State politics can be pretty boring sometimes, but once in a while we run into stories that sound stranger than fiction. One of those cases involved a bill in the Georgia legislature that comes across as bizarre on the surface but raises some intriguing ethical questions – a proposed law to ban human-animal hybrid embryos.
Rep. Tom Kirby (R-Gainesville) says such research is already being done in the United States and he’s heard possibly even in Georgia.
“It deals with the banning of mixing of those two different types of species and creating this Frankenstein science,” he tells WSB’s Sandra Parrish.
It’s not hard to find images on the internet of glowing cats, pigs, rabbits, and monkeys that were injected with a DNA from jellyfish as embryos. The research is done to help scientists map the genes that can cause devastating diseases in humans such as Alzheimer’s, Parkinson’s, and diabetes.
Kirby wants to make sure none of the research is ever done on human embryos in Georgia.
“Just because we’re capable of doing it doesn’t mean it’s the right way to go,” he says.
Kirby’s bill brings to mind some wild, and even creepy, images, but the ethical concerns are pretty obvious and easy to see: as science advances and scientists experiment more boldly, could experiments on actual human embryos be too far behind?

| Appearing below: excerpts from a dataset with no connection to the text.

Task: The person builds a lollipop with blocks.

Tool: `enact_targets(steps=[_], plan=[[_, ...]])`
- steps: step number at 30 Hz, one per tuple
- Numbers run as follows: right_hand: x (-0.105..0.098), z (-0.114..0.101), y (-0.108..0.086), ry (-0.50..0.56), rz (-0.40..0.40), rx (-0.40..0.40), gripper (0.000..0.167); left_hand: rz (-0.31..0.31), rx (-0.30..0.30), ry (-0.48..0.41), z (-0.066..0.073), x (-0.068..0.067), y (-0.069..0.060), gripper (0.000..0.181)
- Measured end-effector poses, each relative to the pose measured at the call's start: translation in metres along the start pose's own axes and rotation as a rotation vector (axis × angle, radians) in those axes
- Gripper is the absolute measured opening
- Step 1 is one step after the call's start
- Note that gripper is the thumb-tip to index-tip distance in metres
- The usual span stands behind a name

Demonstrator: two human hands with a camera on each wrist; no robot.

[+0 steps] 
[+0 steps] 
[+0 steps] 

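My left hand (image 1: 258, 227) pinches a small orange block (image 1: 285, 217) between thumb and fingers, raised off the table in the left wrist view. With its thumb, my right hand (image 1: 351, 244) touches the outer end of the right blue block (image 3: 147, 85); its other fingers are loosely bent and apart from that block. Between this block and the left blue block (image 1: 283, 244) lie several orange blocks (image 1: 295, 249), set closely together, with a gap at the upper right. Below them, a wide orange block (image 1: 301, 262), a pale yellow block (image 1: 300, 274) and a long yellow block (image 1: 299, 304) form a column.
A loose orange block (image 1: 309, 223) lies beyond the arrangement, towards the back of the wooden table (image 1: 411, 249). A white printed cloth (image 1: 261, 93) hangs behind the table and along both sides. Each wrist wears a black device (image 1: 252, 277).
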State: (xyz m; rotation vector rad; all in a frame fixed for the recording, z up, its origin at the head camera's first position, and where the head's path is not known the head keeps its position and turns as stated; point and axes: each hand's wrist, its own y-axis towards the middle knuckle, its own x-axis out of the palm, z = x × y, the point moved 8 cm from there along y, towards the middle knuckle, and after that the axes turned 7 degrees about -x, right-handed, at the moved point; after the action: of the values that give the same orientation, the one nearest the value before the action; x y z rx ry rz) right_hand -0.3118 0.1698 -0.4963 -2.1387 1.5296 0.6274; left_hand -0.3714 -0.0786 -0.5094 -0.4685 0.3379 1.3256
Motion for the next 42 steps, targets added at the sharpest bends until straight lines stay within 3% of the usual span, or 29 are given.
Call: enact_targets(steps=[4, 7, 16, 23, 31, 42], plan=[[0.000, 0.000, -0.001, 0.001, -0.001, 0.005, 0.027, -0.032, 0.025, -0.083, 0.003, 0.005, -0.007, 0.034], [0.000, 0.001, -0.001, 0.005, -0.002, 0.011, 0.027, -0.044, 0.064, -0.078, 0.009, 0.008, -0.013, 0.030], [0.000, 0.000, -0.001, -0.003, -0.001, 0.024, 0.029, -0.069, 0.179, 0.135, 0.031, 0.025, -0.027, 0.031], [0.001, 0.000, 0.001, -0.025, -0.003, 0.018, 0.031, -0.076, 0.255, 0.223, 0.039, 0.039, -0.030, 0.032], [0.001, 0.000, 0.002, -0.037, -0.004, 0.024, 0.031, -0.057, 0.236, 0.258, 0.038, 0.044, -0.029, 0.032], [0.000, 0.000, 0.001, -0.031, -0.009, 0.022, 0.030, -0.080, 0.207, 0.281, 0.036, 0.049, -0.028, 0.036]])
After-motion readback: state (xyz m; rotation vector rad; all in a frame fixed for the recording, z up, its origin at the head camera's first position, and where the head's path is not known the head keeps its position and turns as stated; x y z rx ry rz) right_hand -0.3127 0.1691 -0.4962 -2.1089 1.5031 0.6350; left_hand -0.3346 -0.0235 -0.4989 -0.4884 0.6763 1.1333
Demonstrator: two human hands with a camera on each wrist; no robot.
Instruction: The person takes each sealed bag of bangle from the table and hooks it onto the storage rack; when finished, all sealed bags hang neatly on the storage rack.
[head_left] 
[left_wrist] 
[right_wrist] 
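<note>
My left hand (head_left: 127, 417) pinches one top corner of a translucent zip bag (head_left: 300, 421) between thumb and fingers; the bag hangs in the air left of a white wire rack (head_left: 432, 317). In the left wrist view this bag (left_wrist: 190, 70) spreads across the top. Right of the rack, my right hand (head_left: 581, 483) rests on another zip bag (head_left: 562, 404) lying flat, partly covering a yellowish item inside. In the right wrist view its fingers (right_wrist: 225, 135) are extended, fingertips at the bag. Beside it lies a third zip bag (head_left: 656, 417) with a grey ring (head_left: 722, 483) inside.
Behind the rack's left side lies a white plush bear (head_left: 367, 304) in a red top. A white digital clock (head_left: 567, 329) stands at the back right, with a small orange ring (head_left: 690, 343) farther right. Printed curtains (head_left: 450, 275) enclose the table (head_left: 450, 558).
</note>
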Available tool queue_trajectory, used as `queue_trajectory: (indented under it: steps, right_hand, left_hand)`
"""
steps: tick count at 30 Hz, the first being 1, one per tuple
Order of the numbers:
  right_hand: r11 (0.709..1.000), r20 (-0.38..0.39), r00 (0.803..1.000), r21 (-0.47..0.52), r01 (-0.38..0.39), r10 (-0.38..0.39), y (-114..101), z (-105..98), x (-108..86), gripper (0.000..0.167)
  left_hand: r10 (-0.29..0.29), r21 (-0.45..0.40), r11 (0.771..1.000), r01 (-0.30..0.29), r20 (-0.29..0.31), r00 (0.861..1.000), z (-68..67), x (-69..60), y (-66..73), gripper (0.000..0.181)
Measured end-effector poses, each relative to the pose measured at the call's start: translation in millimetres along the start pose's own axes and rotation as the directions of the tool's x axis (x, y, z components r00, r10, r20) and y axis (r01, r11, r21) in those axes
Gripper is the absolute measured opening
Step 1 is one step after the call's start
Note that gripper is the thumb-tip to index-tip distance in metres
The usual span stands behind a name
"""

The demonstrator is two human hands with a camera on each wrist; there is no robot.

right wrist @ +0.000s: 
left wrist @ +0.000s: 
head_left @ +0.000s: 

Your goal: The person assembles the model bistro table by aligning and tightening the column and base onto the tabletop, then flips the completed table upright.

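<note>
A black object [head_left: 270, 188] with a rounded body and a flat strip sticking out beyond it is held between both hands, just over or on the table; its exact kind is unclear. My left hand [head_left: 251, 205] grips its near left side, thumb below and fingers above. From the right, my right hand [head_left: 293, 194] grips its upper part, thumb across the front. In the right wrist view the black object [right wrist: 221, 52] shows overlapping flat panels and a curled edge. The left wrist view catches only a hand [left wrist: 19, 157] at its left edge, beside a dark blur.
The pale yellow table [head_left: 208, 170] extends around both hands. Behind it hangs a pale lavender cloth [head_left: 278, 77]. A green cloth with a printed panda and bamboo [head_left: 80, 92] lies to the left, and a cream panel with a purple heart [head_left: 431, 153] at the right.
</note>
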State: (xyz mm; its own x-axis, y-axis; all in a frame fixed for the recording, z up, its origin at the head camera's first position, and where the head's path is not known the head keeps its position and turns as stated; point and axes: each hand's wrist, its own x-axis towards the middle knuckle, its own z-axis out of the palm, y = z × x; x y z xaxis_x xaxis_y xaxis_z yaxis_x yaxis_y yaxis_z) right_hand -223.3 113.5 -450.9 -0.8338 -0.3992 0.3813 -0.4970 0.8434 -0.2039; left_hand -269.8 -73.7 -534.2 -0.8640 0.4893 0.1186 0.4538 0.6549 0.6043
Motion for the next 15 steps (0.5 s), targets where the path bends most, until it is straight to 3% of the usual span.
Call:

The bill has its opponents, naturally from the other side of the aisle.
But some lawmakers are skeptical of the legislation, calling it a solution without a problem.
“It invokes a chuckle, but at the same it’s a waste of precious time when we could be dealing with education, transportation, and jobs,” says Sen. Vincent Fort (D-Atlanta).
The question remains: is a law necessary to curb such experimentation, or is Kirby’s bill so far-fetched as to be a waste of time? The Georgia legislature may make that decision this term.